• Exercise aim:
Once the line containing "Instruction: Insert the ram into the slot" is found in the entries below, reproduce it and every line after it, stopping at and including the line containing "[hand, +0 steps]"; reproduce nothing else, and keep each line exact.

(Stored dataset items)
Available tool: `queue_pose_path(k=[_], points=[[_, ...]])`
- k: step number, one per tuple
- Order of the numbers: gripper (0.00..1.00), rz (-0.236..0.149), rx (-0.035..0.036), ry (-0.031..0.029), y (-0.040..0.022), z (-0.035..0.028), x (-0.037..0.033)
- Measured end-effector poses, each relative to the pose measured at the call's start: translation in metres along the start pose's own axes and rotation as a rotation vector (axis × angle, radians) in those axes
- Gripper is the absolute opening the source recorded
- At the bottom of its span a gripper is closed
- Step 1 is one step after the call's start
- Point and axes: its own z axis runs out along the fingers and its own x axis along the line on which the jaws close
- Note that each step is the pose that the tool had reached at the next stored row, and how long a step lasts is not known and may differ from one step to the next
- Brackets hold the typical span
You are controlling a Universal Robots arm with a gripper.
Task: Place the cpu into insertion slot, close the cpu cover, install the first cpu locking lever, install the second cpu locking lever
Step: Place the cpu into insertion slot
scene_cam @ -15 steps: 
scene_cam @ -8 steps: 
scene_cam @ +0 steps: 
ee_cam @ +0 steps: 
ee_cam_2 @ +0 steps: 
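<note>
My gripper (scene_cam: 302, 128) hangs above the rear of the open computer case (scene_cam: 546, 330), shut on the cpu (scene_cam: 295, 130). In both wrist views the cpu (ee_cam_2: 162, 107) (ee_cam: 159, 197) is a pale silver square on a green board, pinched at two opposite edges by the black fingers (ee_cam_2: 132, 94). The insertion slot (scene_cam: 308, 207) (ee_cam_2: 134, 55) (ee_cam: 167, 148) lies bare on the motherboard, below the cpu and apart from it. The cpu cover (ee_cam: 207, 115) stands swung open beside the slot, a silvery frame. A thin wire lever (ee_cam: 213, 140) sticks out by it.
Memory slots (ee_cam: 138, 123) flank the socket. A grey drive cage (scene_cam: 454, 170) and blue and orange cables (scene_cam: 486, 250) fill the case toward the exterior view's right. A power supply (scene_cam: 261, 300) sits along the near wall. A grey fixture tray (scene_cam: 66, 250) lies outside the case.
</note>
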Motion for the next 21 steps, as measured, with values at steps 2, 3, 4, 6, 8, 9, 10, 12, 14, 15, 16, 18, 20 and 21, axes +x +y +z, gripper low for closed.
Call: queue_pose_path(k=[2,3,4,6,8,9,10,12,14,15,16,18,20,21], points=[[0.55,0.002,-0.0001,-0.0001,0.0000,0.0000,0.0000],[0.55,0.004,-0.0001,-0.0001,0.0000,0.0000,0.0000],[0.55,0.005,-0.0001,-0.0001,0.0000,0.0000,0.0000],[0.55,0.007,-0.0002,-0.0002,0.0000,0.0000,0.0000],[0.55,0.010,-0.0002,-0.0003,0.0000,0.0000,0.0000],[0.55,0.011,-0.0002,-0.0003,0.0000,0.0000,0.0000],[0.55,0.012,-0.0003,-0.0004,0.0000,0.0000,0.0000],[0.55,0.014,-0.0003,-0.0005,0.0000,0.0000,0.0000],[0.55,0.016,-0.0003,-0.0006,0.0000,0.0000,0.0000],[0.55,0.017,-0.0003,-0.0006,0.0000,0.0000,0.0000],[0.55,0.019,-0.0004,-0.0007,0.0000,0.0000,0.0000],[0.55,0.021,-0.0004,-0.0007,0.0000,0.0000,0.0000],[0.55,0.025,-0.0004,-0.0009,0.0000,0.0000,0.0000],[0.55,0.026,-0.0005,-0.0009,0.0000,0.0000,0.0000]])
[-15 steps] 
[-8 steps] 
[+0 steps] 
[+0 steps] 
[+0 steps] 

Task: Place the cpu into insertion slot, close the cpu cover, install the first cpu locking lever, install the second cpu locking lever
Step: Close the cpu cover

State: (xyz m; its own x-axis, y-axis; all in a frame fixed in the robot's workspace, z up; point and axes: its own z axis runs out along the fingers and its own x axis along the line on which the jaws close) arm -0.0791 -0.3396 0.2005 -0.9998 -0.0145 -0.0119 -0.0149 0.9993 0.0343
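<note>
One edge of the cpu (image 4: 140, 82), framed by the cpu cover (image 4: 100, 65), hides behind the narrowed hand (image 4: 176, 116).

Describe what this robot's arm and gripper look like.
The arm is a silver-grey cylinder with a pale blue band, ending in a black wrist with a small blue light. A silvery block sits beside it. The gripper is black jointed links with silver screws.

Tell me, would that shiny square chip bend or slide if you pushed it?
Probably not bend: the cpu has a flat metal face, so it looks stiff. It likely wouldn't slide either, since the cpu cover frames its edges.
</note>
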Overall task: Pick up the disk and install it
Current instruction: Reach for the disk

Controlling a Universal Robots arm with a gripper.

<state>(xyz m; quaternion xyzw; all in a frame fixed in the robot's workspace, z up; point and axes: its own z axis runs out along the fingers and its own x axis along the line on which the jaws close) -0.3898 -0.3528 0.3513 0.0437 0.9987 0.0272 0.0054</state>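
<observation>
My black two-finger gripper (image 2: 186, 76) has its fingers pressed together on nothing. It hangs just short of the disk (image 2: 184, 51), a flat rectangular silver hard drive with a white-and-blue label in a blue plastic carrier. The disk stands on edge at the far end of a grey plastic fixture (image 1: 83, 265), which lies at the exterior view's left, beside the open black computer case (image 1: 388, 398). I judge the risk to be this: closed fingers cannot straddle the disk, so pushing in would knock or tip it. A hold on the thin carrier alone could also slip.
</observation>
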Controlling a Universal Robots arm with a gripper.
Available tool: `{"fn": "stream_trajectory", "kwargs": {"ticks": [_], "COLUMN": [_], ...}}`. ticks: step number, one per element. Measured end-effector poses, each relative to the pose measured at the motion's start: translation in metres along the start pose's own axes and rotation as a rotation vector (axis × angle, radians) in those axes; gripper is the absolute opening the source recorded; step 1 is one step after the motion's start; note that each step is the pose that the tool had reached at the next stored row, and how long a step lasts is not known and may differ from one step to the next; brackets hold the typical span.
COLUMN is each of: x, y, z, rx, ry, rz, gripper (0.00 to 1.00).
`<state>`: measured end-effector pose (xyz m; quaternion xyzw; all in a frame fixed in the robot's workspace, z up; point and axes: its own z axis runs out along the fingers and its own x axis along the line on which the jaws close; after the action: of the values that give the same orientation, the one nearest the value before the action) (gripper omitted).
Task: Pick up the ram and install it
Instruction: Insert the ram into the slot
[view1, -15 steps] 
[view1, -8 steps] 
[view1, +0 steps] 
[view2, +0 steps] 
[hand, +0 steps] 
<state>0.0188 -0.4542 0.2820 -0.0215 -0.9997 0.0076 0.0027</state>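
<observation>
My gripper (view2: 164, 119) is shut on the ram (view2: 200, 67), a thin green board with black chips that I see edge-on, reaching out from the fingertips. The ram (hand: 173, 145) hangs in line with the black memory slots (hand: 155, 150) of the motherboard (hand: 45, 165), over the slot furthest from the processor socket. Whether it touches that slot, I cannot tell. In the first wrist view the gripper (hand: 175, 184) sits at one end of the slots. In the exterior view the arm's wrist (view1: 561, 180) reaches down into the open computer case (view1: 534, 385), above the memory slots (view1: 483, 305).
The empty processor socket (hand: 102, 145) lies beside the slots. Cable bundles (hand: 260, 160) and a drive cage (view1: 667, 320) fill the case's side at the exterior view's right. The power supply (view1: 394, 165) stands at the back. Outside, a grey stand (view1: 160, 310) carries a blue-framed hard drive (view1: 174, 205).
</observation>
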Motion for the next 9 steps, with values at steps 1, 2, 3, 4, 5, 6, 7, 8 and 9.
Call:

• Reply to the task:
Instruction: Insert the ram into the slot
[view1, -15 steps] 
[view1, -8 steps] 
[view1, +0 steps] 
[view2, +0 steps] 
[hand, +0 steps] 

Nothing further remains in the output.